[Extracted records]
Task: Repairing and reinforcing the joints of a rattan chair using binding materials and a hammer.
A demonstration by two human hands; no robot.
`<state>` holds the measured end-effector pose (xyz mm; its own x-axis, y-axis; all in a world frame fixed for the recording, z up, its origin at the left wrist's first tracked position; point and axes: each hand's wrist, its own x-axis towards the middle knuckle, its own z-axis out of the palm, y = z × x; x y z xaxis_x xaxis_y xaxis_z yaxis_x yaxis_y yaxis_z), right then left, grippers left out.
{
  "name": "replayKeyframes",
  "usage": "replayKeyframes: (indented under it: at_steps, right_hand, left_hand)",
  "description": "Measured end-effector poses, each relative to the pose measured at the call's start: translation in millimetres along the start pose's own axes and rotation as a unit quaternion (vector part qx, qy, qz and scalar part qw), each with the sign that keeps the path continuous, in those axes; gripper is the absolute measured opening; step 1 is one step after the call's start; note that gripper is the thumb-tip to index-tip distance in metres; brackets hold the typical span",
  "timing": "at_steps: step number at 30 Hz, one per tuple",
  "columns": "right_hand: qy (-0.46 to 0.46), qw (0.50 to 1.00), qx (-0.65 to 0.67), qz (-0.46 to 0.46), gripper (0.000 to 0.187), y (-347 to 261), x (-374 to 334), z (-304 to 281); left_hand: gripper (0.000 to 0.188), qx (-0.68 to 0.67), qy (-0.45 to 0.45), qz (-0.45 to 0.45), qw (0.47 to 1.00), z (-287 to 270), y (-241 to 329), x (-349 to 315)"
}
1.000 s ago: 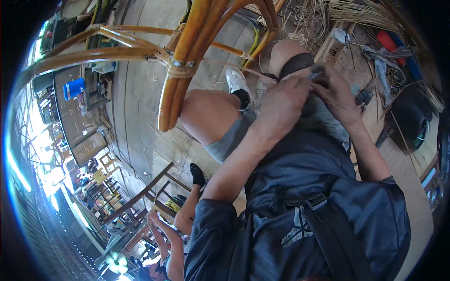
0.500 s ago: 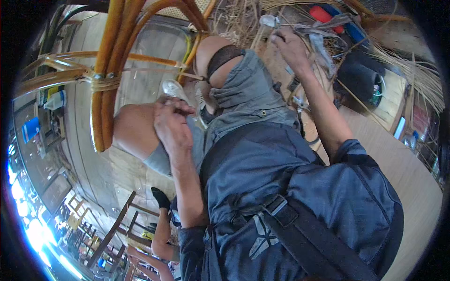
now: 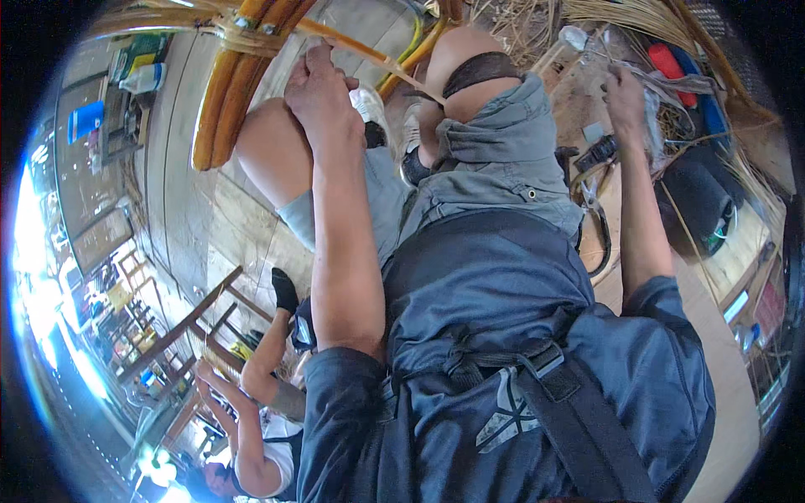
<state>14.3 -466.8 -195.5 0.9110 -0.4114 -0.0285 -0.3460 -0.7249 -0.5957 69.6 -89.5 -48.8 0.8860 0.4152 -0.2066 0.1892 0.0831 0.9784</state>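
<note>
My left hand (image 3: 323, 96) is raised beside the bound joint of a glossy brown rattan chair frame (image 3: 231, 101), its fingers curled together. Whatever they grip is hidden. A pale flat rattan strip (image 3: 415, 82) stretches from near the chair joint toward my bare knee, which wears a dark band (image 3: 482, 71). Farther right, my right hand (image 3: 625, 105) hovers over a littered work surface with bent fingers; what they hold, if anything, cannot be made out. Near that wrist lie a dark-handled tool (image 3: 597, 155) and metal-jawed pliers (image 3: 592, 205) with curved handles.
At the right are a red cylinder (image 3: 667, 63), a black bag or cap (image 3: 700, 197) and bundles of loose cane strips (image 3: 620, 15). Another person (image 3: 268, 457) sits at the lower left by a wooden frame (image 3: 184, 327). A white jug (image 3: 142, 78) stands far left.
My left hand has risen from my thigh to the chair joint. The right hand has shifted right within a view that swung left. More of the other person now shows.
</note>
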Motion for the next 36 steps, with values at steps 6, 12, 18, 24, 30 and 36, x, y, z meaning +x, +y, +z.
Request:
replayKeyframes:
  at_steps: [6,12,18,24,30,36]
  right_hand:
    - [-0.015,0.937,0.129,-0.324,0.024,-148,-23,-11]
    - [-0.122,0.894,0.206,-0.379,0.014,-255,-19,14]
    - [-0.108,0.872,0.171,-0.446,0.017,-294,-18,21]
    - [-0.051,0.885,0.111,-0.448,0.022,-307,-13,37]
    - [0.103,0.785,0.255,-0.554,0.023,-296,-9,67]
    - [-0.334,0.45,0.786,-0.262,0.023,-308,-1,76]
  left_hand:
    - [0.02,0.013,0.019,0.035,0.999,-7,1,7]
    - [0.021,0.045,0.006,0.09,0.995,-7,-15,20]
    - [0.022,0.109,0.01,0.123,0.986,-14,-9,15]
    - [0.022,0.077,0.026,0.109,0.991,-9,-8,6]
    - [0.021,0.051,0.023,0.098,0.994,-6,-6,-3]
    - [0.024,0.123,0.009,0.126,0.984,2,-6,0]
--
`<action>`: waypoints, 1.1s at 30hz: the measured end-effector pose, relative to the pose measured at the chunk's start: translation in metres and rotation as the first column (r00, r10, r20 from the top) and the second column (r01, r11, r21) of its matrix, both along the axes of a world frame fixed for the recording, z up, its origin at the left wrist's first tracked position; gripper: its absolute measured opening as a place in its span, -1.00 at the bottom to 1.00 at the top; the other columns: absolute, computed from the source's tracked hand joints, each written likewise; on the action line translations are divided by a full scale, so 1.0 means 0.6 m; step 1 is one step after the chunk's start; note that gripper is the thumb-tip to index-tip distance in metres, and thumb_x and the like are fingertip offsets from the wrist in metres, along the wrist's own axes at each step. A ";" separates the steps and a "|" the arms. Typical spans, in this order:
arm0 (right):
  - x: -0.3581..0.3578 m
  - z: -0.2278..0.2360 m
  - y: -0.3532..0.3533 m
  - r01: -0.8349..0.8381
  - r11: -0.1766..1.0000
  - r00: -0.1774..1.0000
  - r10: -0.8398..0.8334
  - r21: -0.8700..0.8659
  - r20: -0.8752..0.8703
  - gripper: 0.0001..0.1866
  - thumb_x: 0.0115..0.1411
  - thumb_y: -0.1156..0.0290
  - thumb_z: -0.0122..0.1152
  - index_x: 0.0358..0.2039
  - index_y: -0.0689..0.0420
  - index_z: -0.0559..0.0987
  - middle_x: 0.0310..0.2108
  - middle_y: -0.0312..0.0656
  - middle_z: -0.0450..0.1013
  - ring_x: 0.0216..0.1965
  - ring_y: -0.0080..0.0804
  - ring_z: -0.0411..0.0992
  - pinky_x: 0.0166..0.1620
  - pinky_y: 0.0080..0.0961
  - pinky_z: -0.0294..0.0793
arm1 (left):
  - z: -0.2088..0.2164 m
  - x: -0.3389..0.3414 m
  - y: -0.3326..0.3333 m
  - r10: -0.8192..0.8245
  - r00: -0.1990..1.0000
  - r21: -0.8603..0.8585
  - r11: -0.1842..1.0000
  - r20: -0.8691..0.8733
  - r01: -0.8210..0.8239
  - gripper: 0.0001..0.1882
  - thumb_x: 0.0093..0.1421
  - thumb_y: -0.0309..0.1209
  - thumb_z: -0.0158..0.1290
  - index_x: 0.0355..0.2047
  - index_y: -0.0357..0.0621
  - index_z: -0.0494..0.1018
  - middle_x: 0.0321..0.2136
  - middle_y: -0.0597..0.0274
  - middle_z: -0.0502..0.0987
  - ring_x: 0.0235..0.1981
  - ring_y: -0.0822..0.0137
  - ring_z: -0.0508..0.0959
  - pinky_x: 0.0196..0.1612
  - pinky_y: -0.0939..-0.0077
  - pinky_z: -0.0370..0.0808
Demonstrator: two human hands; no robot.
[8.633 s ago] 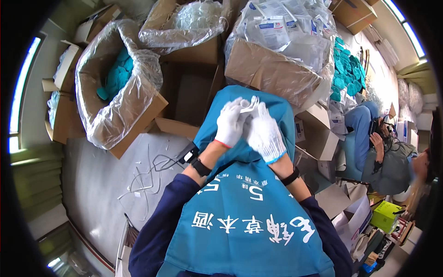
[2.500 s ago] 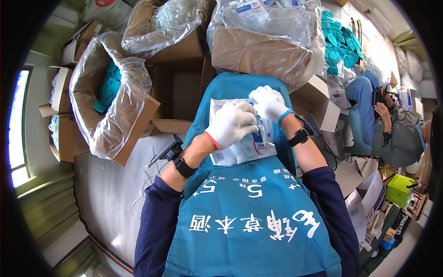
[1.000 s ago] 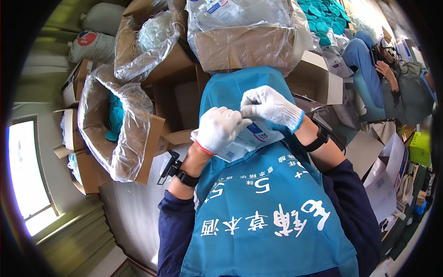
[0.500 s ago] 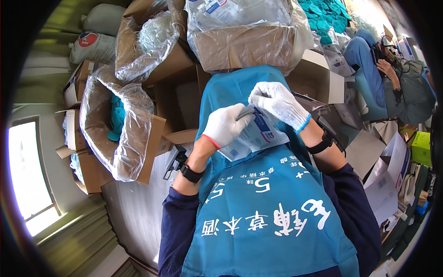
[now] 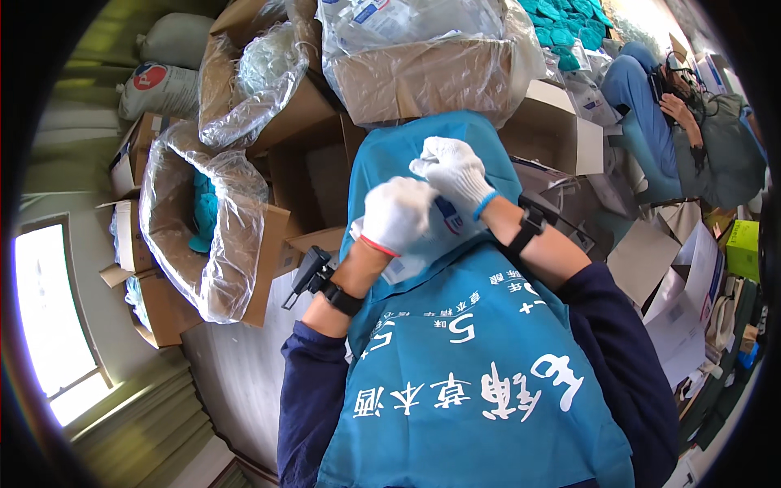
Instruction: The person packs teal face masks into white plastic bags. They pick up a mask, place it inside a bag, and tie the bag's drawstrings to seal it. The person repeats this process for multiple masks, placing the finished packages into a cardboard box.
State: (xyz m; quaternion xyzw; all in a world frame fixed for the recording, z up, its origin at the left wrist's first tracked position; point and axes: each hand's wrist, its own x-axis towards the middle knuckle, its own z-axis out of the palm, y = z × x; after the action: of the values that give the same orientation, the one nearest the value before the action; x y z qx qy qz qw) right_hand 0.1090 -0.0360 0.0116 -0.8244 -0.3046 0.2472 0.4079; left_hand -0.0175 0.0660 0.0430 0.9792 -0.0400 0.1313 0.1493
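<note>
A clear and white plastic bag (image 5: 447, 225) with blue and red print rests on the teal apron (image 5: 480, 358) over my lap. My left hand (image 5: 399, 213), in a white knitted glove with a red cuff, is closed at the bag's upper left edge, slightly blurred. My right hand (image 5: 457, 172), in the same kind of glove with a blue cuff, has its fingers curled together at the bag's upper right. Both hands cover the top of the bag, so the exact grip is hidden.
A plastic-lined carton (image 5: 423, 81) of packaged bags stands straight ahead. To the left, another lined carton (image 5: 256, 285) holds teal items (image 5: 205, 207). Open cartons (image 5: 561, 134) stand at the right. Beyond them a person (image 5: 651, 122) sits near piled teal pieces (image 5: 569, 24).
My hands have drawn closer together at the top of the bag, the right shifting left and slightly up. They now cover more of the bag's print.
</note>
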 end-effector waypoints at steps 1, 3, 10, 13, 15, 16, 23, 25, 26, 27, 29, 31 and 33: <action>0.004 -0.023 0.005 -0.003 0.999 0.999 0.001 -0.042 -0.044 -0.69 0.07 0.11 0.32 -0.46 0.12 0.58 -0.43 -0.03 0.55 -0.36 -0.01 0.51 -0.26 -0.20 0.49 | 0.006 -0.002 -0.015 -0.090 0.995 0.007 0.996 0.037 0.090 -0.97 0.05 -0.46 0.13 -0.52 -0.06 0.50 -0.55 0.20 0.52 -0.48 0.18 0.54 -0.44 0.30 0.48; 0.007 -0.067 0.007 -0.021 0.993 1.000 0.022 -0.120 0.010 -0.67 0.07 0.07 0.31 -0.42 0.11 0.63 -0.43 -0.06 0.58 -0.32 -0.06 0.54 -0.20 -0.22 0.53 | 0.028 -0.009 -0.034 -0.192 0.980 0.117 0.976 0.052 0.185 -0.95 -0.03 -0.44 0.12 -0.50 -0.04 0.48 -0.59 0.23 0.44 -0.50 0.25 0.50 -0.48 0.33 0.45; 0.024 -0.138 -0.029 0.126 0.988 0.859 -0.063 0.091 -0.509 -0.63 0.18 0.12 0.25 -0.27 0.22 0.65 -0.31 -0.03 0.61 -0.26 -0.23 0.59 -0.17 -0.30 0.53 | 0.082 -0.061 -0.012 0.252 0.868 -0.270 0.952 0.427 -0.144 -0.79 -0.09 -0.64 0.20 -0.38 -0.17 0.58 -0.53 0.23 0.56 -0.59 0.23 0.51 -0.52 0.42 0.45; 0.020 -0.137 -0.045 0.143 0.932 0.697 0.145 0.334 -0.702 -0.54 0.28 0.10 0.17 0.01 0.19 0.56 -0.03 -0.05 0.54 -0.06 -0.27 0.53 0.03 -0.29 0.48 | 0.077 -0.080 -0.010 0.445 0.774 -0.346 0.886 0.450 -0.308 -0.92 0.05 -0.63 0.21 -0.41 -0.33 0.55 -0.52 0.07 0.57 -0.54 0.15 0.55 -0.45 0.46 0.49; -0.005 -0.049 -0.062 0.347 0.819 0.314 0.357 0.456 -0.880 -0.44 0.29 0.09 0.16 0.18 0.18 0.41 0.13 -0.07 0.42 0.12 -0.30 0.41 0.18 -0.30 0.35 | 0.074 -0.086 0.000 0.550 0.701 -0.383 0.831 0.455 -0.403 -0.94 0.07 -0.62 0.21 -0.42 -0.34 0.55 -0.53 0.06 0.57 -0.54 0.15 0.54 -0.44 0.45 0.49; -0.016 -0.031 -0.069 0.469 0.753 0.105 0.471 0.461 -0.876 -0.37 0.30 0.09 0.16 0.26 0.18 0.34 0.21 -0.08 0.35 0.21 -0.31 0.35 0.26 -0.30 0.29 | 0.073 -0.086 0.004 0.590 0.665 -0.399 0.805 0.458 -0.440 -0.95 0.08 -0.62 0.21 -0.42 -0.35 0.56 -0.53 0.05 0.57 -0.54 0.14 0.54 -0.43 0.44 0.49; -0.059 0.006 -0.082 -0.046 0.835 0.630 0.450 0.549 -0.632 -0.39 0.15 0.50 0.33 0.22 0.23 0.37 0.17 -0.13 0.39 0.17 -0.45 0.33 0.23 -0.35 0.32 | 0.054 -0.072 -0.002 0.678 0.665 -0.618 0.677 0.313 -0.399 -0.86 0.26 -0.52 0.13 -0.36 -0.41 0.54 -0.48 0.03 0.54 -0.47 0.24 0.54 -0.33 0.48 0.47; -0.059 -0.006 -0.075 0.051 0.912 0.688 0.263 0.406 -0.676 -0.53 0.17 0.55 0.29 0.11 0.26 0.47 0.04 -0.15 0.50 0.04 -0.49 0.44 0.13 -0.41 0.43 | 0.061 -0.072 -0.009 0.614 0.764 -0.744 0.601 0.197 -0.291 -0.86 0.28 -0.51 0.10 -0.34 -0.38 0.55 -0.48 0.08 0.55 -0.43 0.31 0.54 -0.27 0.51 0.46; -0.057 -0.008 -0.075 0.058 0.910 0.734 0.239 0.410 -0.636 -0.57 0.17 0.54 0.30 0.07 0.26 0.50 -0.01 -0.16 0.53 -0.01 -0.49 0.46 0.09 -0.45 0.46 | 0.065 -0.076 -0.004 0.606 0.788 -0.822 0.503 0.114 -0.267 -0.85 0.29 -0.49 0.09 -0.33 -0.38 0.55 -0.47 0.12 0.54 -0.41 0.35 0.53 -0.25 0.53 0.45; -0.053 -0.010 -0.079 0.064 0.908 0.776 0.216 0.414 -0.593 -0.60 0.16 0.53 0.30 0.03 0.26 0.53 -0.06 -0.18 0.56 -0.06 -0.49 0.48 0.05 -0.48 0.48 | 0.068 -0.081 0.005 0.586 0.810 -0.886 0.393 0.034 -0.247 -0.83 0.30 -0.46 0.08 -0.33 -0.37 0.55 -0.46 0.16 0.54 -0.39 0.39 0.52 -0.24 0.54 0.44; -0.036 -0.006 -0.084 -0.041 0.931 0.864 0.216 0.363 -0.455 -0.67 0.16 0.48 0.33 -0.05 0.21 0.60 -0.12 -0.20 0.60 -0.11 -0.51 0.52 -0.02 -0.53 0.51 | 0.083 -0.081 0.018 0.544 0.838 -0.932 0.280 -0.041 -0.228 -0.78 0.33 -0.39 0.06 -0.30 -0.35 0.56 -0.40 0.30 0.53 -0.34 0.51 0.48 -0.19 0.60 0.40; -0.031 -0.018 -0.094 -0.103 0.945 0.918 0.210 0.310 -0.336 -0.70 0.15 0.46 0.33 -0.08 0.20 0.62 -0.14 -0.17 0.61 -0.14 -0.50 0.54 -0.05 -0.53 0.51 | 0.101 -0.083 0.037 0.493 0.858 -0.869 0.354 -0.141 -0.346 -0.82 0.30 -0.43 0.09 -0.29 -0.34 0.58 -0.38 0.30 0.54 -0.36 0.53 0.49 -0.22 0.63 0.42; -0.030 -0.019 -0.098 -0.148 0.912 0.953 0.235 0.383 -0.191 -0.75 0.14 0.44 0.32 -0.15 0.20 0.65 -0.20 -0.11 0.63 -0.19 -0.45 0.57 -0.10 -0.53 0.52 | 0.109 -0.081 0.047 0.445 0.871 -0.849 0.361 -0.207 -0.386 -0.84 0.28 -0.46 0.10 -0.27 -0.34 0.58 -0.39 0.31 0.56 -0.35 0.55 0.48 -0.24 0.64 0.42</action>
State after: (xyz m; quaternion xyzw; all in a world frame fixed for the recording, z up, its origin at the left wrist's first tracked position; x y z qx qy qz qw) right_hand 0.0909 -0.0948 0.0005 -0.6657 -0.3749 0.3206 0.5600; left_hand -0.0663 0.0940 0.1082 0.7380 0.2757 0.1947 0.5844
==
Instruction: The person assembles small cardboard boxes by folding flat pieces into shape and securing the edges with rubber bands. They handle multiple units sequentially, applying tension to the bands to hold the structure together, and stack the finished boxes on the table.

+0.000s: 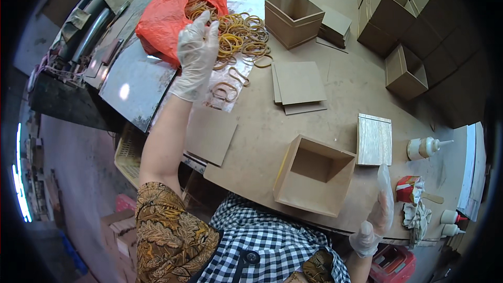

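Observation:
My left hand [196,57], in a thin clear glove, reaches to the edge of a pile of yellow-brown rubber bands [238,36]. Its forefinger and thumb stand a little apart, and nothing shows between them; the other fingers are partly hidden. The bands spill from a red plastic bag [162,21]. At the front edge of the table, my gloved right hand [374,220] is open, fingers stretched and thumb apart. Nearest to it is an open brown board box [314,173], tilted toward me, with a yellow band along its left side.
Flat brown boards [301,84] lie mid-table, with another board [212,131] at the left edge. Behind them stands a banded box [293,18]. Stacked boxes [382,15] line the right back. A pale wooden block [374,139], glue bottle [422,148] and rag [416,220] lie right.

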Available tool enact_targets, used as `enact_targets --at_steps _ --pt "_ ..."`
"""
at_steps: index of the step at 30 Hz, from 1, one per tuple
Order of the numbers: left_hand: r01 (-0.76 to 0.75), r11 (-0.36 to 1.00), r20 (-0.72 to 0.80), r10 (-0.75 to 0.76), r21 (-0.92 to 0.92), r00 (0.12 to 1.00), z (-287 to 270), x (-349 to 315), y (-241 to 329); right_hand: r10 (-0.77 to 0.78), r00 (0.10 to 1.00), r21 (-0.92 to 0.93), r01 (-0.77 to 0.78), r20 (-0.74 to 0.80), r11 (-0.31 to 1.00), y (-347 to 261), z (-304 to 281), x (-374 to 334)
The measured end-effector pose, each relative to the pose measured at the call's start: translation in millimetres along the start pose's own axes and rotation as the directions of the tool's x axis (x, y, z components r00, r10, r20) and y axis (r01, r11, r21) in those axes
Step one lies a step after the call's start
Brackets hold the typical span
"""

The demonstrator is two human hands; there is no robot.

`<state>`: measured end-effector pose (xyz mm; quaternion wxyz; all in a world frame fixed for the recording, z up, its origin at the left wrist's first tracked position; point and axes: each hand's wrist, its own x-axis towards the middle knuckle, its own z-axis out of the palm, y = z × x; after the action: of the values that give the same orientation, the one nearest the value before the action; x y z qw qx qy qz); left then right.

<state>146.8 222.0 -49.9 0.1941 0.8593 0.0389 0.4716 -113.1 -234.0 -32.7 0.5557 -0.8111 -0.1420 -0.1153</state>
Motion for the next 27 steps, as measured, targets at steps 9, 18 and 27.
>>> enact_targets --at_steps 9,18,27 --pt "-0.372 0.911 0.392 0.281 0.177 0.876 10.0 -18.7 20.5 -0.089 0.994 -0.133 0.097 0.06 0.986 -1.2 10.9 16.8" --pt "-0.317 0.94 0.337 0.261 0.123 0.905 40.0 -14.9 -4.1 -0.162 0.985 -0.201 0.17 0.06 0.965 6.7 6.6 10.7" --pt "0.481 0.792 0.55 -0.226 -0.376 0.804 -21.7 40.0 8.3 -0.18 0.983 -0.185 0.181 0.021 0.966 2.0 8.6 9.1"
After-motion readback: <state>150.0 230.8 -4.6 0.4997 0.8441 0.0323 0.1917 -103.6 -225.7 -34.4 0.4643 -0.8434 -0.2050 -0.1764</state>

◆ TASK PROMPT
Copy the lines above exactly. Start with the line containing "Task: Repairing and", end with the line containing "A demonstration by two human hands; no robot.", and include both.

◆ OUTPUT FOR THIS TASK
Task: Repairing and reinforcing the joints of a rattan chair using binding materials and a hammer.
A demonstration by two human hands; no robot.

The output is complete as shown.